● **Data shown**
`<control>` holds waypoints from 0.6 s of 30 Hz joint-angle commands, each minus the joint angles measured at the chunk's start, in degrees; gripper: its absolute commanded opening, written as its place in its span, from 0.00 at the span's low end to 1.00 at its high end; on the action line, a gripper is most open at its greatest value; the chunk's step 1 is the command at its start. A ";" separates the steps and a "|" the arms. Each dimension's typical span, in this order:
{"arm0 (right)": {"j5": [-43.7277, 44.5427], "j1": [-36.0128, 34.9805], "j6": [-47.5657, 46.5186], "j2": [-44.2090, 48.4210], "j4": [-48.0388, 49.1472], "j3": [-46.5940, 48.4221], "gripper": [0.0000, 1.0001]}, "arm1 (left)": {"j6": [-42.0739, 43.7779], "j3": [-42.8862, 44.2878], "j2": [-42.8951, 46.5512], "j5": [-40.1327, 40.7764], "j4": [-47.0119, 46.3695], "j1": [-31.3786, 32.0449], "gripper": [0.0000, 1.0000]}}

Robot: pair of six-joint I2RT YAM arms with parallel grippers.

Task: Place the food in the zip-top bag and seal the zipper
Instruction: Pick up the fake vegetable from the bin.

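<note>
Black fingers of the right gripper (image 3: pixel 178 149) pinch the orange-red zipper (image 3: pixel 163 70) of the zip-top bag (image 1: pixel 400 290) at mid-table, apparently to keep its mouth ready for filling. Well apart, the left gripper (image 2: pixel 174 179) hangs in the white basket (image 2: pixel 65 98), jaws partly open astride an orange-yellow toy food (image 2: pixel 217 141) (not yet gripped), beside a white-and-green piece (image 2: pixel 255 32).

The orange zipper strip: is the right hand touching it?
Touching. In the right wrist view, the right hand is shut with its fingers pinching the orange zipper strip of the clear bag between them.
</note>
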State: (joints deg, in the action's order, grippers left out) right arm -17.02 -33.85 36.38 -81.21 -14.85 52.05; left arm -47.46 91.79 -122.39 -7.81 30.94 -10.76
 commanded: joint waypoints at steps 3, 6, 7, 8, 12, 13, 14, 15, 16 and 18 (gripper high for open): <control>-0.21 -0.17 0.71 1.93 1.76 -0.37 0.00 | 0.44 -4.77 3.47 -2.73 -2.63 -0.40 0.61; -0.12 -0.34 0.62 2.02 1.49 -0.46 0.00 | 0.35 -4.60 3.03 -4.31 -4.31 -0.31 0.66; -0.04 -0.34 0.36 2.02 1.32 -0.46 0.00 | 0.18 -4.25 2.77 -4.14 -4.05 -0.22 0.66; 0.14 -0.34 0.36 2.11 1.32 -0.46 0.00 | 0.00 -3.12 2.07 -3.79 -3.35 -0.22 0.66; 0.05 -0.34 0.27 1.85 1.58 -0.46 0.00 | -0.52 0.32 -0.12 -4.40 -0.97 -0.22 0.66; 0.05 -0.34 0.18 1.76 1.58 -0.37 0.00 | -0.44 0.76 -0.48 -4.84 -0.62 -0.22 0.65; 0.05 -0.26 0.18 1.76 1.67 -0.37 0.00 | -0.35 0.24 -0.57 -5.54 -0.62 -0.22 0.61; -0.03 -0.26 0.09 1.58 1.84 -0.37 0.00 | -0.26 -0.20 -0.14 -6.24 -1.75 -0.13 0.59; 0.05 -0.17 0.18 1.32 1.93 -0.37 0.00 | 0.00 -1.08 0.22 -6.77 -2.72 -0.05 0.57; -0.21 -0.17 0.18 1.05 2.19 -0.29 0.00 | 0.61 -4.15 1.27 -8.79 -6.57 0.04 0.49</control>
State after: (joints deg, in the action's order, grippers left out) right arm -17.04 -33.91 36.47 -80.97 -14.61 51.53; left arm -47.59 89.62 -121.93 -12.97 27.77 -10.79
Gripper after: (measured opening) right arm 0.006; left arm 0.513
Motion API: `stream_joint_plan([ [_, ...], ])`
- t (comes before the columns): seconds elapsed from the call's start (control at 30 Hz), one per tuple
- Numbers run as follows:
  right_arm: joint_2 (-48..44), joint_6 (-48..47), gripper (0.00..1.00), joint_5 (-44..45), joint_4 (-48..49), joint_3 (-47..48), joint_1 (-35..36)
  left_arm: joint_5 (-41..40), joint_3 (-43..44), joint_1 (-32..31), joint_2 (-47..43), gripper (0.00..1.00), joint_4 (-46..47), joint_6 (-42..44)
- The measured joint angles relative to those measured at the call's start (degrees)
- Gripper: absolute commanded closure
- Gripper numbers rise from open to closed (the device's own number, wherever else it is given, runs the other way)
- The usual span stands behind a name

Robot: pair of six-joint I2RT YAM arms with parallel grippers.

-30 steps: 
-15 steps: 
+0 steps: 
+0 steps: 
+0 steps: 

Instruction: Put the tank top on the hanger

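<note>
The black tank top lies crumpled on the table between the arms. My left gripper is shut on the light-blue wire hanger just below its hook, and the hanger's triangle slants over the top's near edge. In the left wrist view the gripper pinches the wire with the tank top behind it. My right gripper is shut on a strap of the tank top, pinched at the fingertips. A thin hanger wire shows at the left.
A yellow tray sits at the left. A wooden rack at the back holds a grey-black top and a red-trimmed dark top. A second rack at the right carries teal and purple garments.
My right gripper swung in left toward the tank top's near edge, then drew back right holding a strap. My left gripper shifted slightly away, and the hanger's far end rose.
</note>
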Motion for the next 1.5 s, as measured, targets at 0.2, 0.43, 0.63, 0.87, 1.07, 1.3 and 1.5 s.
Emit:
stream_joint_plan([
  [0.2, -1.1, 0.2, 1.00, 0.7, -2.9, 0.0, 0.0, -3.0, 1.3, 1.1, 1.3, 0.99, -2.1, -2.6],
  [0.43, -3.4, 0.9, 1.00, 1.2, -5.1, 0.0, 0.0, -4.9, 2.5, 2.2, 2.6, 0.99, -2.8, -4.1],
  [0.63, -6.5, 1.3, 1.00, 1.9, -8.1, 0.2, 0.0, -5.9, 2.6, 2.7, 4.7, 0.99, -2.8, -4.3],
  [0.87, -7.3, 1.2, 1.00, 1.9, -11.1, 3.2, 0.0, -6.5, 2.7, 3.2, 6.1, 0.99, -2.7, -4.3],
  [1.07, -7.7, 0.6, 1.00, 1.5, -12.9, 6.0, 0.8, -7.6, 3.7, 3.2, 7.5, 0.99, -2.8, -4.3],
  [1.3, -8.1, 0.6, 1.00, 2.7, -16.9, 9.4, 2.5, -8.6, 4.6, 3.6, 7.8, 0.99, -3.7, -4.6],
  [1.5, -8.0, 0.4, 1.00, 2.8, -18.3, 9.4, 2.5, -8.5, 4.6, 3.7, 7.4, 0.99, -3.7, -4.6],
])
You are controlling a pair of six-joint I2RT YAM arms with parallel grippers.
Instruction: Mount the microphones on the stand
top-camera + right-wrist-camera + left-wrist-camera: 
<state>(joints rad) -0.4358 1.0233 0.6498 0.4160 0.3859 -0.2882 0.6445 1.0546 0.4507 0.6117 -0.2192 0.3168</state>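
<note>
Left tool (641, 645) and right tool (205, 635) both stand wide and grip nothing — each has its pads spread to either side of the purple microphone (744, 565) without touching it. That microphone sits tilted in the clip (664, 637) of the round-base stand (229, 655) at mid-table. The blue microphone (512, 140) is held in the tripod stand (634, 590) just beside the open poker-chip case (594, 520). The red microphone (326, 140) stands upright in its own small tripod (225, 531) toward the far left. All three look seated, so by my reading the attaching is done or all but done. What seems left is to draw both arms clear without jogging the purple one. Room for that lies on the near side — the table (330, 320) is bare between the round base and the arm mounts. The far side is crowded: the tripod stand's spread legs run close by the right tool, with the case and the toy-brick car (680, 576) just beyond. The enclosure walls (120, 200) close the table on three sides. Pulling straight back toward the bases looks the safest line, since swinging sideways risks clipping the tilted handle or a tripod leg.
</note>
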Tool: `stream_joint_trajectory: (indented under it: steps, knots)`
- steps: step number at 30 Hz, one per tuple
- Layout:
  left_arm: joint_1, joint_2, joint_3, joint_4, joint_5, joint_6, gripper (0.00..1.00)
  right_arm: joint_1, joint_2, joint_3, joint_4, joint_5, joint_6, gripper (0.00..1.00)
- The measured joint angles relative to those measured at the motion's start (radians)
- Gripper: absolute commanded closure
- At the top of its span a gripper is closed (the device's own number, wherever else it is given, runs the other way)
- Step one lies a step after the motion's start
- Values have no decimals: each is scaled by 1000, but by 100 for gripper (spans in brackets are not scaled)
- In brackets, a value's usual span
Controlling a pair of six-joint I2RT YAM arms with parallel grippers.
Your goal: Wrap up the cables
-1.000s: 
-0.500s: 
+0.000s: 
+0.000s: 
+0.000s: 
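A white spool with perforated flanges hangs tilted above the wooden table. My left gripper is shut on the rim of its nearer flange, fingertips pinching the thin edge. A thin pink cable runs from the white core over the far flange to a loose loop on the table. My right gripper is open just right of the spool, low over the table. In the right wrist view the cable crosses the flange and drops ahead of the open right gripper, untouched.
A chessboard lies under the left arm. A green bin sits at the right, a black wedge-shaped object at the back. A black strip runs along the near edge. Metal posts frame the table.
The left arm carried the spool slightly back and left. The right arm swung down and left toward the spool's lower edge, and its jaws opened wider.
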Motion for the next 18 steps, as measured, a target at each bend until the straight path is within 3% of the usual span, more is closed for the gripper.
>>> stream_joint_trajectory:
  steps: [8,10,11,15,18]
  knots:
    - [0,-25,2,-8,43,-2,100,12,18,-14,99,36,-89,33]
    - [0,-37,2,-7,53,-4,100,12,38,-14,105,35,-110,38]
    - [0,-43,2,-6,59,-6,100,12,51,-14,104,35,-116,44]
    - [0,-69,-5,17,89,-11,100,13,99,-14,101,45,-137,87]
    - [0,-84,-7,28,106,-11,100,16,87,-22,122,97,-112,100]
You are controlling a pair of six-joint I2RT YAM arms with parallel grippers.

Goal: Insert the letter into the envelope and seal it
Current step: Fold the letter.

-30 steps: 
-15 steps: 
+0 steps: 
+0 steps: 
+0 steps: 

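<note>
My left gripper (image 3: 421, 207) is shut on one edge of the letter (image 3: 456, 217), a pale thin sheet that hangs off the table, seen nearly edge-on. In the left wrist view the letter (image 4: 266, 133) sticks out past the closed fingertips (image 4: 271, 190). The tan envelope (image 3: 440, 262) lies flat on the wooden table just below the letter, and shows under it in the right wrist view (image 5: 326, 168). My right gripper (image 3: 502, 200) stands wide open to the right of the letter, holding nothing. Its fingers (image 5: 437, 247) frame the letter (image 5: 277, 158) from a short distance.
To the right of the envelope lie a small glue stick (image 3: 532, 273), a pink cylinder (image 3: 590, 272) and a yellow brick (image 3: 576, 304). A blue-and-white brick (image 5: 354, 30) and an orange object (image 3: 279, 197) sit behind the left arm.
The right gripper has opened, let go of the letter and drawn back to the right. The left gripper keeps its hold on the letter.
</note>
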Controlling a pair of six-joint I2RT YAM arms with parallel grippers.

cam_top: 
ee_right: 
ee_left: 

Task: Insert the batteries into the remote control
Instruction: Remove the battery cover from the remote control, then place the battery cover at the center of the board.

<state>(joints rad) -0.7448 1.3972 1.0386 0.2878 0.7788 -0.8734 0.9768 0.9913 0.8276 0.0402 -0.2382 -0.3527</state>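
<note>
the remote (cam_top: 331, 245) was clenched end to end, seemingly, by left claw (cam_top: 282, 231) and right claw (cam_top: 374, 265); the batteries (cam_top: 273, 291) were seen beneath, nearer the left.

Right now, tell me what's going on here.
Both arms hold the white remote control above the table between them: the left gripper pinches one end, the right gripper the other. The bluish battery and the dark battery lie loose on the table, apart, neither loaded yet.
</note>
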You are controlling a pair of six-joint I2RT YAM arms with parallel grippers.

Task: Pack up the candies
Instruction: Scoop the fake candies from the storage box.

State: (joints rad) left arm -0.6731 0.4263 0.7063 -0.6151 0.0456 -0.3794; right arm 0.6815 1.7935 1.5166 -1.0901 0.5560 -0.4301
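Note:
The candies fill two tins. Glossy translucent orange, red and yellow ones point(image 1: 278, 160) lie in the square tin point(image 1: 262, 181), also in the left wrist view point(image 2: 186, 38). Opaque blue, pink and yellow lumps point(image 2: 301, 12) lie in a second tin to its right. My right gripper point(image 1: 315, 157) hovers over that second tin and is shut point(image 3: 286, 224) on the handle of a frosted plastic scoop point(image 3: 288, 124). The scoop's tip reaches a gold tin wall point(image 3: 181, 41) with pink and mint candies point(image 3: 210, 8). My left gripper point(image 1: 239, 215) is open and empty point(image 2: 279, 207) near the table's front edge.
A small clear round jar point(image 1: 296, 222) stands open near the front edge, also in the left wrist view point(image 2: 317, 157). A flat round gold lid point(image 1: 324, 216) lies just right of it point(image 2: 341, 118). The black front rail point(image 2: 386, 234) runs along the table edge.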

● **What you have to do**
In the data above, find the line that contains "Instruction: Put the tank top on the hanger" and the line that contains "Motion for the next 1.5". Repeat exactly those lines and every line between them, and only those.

● **Solution for this exercise**
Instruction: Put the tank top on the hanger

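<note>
The black tank top lies crumpled on the table between the arms. My left gripper is shut on the light-blue wire hanger just below its hook, and the hanger's triangle slants over the top's near edge. In the left wrist view the gripper pinches the wire with the tank top behind it. My right gripper is shut on a strap of the tank top, pinched at the fingertips. A thin hanger wire shows at the left.
A yellow tray sits at the left. A wooden rack at the back holds a grey-black top and a red-trimmed dark top. A second rack at the right carries teal and purple garments.
My right gripper swung in left toward the tank top's near edge, then drew back right holding a strap. My left gripper shifted slightly away, and the hanger's far end rose.
</note>
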Motion for the next 1.5 s, as measured, targets at 0.2, 0.43, 0.63, 0.87, 1.07, 1.3 and 1.5 s.

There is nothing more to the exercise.